* **Exercise description**: Your job is to return each record exactly, minus any pictures.

-- Dataset extract follows --

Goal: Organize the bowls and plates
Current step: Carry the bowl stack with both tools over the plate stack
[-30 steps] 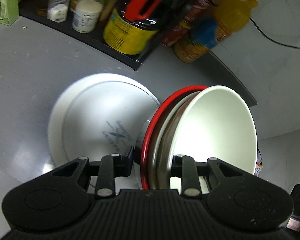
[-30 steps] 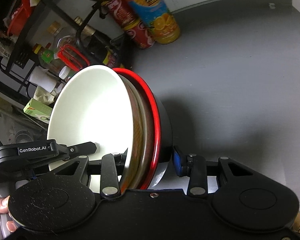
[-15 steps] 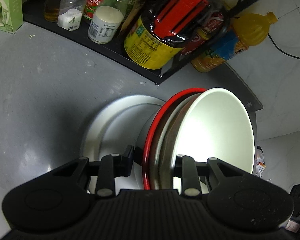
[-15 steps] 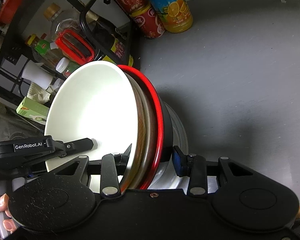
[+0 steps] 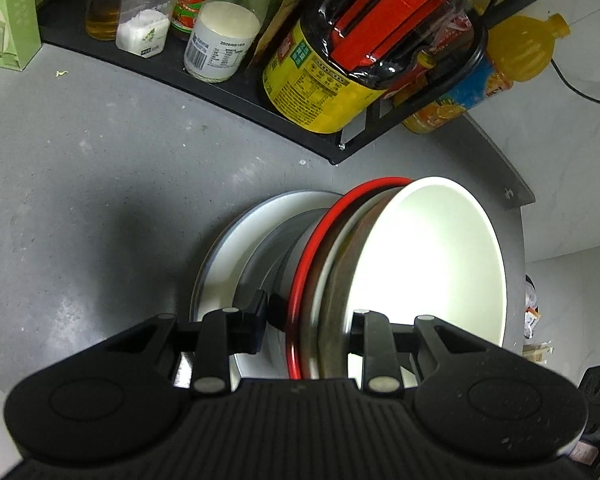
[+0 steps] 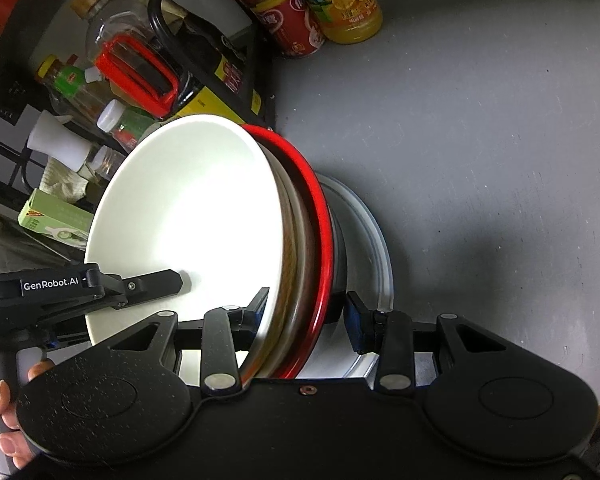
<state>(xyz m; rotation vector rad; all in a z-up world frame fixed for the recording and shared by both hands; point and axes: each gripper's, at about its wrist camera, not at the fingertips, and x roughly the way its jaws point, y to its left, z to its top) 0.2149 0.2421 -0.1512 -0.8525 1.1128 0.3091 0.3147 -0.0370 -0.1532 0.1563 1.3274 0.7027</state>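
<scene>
Left wrist view: we look along our left claw, whose two fingers pinch the edge of a stack of bowls held on its side. The stack has a white bowl innermost, facing right, then brown and pale rims, then a red-rimmed bowl on the outside. The left finger sits against the dark outer wall of the stack and the right finger lies inside the white bowl. Behind the stack, a white plate lies flat on the grey worktop; whether the stack touches the plate, we cannot tell. At the back of the worktop, a black rack holds jars, a yellow tin and a red-handled bottle, with an orange juice bottle beside it. Right wrist view: our right claw grips the same stack from the opposite side, one finger inside the white bowl and the blue-padded finger against the dark outer wall. The left claw's finger reaches into the white bowl from the left, and a hand holds its handle at the lower left edge. The white plate's rim shows just past the stack.
</scene>
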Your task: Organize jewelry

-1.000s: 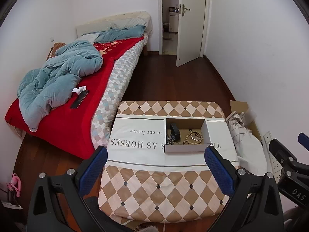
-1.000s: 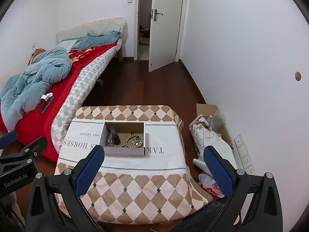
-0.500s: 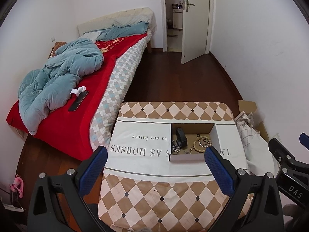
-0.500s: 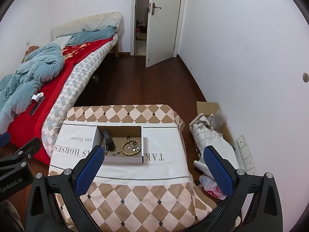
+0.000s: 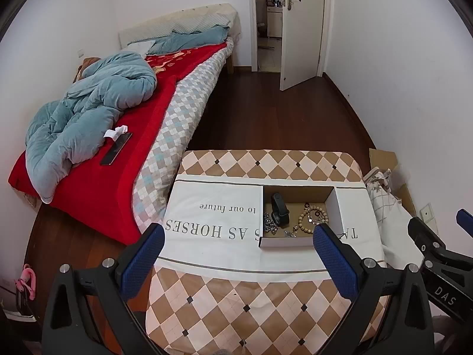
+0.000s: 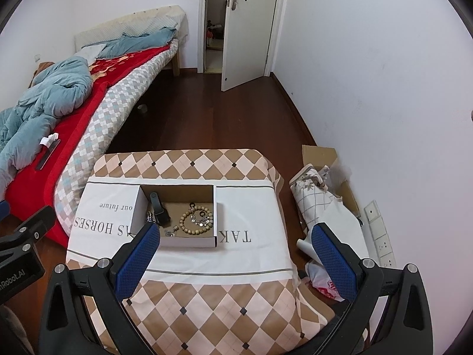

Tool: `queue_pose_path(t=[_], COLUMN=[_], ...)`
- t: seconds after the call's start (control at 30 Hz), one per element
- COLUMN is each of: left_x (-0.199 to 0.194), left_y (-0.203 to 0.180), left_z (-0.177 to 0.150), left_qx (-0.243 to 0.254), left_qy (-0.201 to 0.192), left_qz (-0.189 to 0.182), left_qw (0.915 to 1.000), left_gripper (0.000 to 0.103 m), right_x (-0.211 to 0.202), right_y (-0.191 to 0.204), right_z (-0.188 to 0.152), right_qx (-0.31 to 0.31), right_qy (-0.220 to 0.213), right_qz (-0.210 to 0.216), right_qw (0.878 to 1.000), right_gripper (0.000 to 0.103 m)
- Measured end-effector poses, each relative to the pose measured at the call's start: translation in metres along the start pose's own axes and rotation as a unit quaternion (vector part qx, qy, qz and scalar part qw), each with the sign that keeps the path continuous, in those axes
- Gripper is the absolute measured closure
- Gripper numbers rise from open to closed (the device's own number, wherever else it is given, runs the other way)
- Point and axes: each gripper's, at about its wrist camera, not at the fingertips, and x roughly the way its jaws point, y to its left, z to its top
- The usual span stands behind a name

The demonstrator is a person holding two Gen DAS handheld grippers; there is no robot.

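A shallow cardboard box (image 5: 335,208) (image 6: 215,207) sits on the cloth-covered table (image 5: 224,295) (image 6: 212,295). Inside lie a black watch (image 5: 279,208) (image 6: 159,210), a wooden bead bracelet (image 5: 304,222) (image 6: 195,222), a silver chain (image 5: 269,224) (image 6: 149,216) and small rings. My left gripper (image 5: 236,254) is open and empty, above the table's near half, just short of the box. My right gripper (image 6: 233,254) is open and empty, its left finger over the box's near left corner.
A bed (image 5: 124,153) with a red cover and blue duvet stands left of the table. Bags and cardboard (image 6: 322,201) lie on the floor at the right wall. A door (image 5: 301,29) stands open at the back.
Both grippers have moved forward and tilted down toward the table. The box now looks larger and sits closer to the fingertips. Both stay open.
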Motion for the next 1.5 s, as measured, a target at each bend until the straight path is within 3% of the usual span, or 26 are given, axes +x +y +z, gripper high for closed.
queue_pose_path(t=[1.5], left_x=[-0.009], left_y=[-0.002], left_z=[-0.003], left_qx=[0.008], left_qy=[-0.007], left_qz=[-0.008], left_qw=[0.9999], left_gripper=[0.001], right_x=[-0.007], right_y=[-0.002], right_z=[0.000], right_qx=[-0.005], right_qy=[-0.004], right_qz=[0.011], right_qw=[1.000], right_gripper=[0.000])
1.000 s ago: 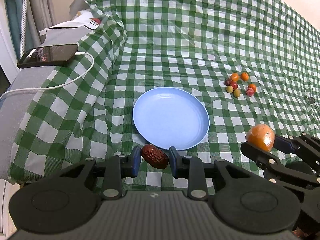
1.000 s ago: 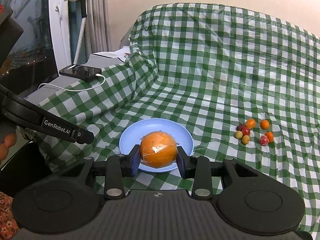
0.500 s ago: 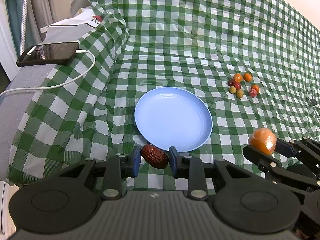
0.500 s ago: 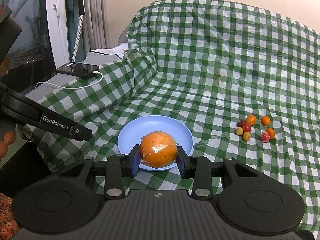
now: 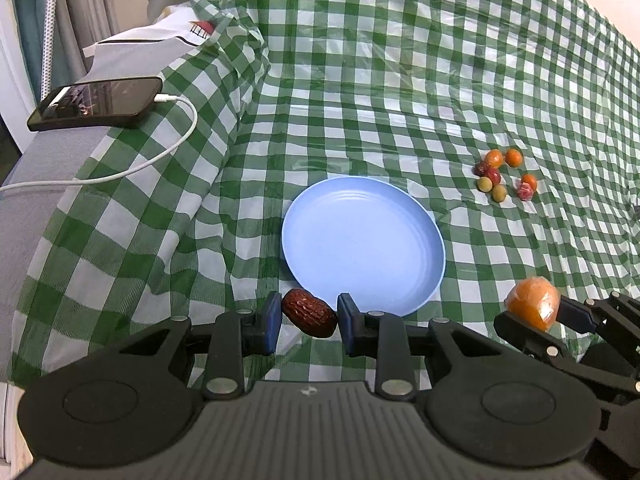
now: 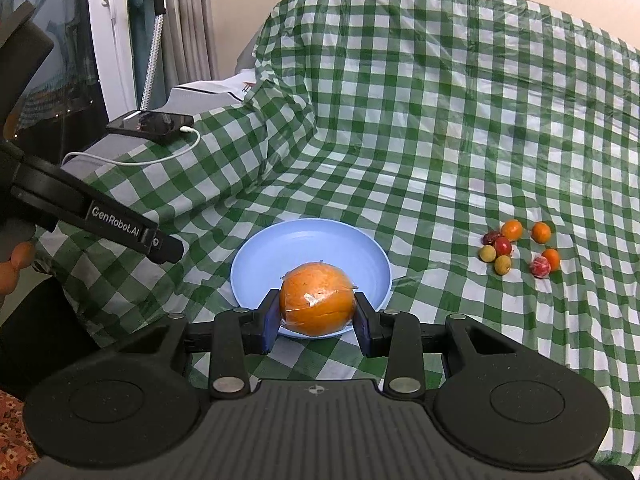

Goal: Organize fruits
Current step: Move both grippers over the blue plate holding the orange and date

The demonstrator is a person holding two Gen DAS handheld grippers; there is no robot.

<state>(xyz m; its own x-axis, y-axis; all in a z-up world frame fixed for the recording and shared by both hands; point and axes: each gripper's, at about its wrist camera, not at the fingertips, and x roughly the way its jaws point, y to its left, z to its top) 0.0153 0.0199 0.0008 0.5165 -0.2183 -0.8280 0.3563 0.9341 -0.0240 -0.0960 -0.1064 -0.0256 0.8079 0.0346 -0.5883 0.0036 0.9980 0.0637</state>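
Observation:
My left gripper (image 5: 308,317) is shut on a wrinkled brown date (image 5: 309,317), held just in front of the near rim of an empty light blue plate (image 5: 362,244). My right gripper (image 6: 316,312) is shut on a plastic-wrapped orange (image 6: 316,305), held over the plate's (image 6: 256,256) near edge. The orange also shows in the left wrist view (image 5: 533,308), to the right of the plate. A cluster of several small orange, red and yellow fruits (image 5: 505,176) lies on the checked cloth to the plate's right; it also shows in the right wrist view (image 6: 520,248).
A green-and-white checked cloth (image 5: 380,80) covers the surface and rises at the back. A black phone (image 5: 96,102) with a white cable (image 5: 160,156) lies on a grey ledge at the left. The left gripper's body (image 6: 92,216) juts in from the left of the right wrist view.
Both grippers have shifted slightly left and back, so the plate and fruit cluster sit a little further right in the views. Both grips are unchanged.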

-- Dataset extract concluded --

* **Exercise answer**:
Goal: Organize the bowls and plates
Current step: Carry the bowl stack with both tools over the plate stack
[-30 steps] 
[-30 steps] 
[-15 steps] 
[-15 steps] 
[+0 steps] 
[+0 steps] 
<state>(xyz m; rotation vector rad; all in a z-up world frame fixed for the recording and shared by both hands; point and axes: each gripper's, at about its wrist camera, not at the fingertips, and x roughly the way its jaws point, y to its left, z to its top) 0.2149 0.2421 -0.1512 -0.8525 1.1128 0.3091 0.3147 -0.0370 -0.1532 0.1563 1.3274 0.7027</state>
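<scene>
Left wrist view: we look along our left claw, whose two fingers pinch the edge of a stack of bowls held on its side. The stack has a white bowl innermost, facing right, then brown and pale rims, then a red-rimmed bowl on the outside. The left finger sits against the dark outer wall of the stack and the right finger lies inside the white bowl. Behind the stack, a white plate lies flat on the grey worktop; whether the stack touches the plate, we cannot tell. At the back of the worktop, a black rack holds jars, a yellow tin and a red-handled bottle, with an orange juice bottle beside it. Right wrist view: our right claw grips the same stack from the opposite side, one finger inside the white bowl and the blue-padded finger against the dark outer wall. The left claw's finger reaches into the white bowl from the left, and a hand holds its handle at the lower left edge. The white plate's rim shows just past the stack.
</scene>
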Your task: Organize jewelry

-1.000s: 
-1.000s: 
-0.500s: 
-0.500s: 
+0.000s: 
+0.000s: 

Tool: `queue_pose_path(t=[_], COLUMN=[_], ...)`
- t: seconds after the call's start (control at 30 Hz), one per element
- COLUMN is each of: left_x (-0.199 to 0.194), left_y (-0.203 to 0.180), left_z (-0.177 to 0.150), left_qx (-0.243 to 0.254), left_qy (-0.201 to 0.192), left_qz (-0.189 to 0.182), left_qw (0.915 to 1.000), left_gripper (0.000 to 0.103 m), right_x (-0.211 to 0.202), right_y (-0.191 to 0.204), right_z (-0.188 to 0.152), right_qx (-0.31 to 0.31), right_qy (-0.220 to 0.213), right_qz (-0.210 to 0.216), right_qw (0.878 to 1.000), right_gripper (0.000 to 0.103 m)
- Measured end-effector poses, each relative to the pose measured at the call's start: translation in metres along the start pose's own axes and rotation as a unit quaternion (vector part qx, qy, qz and scalar part qw), each with the sign that keeps the path continuous, in those axes
- Gripper is the absolute measured closure
- Gripper numbers rise from open to closed (the device's own number, wherever else it is given, runs the other way)
- Point and axes: each gripper's, at about its wrist camera, not at the fingertips, and x roughly the way its jaws point, y to its left, z to its top
- The usual span stands behind a name

The demonstrator is a person holding two Gen DAS handheld grippers; there is no robot.

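A shallow cardboard box (image 5: 335,208) (image 6: 215,207) sits on the cloth-covered table (image 5: 224,295) (image 6: 212,295). Inside lie a black watch (image 5: 279,208) (image 6: 159,210), a wooden bead bracelet (image 5: 304,222) (image 6: 195,222), a silver chain (image 5: 269,224) (image 6: 149,216) and small rings. My left gripper (image 5: 236,254) is open and empty, above the table's near half, just short of the box. My right gripper (image 6: 233,254) is open and empty, its left finger over the box's near left corner.
A bed (image 5: 124,153) with a red cover and blue duvet stands left of the table. Bags and cardboard (image 6: 322,201) lie on the floor at the right wall. A door (image 5: 301,29) stands open at the back.
Both grippers have moved forward and tilted down toward the table. The box now looks larger and sits closer to the fingertips. Both stay open.
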Motion for the next 1.5 s, as measured, a target at each bend until the straight path is within 3% of the usual span, or 26 are given, axes +x +y +z, gripper high for closed.
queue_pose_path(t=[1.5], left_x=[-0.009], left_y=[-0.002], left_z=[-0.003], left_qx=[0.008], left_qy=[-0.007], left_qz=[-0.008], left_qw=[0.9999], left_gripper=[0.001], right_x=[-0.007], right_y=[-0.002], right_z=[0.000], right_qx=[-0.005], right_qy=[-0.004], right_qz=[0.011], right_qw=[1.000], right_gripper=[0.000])
1.000 s ago: 
1.000 s ago: 
0.500 s ago: 
0.500 s ago: 
now: 
now: 

Goal: Organize fruits
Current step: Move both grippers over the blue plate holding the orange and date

The demonstrator is a person holding two Gen DAS handheld grippers; there is no robot.

<state>(xyz m; its own x-axis, y-axis; all in a z-up world frame fixed for the recording and shared by both hands; point and axes: each gripper's, at about its wrist camera, not at the fingertips, and x roughly the way its jaws point, y to its left, z to its top) 0.0153 0.0199 0.0008 0.5165 -0.2183 -0.8280 0.3563 0.9341 -0.0240 -0.0960 -0.1064 -0.0256 0.8079 0.0346 -0.5883 0.0036 0.9980 0.0637</state>
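Observation:
My left gripper (image 5: 308,317) is shut on a wrinkled brown date (image 5: 309,317), held just in front of the near rim of an empty light blue plate (image 5: 362,244). My right gripper (image 6: 316,312) is shut on a plastic-wrapped orange (image 6: 316,305), held over the plate's (image 6: 256,256) near edge. The orange also shows in the left wrist view (image 5: 533,308), to the right of the plate. A cluster of several small orange, red and yellow fruits (image 5: 505,176) lies on the checked cloth to the plate's right; it also shows in the right wrist view (image 6: 520,248).
A green-and-white checked cloth (image 5: 380,80) covers the surface and rises at the back. A black phone (image 5: 96,102) with a white cable (image 5: 160,156) lies on a grey ledge at the left. The left gripper's body (image 6: 92,216) juts in from the left of the right wrist view.
Both grippers have shifted slightly left and back, so the plate and fruit cluster sit a little further right in the views. Both grips are unchanged.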

The full output has been given.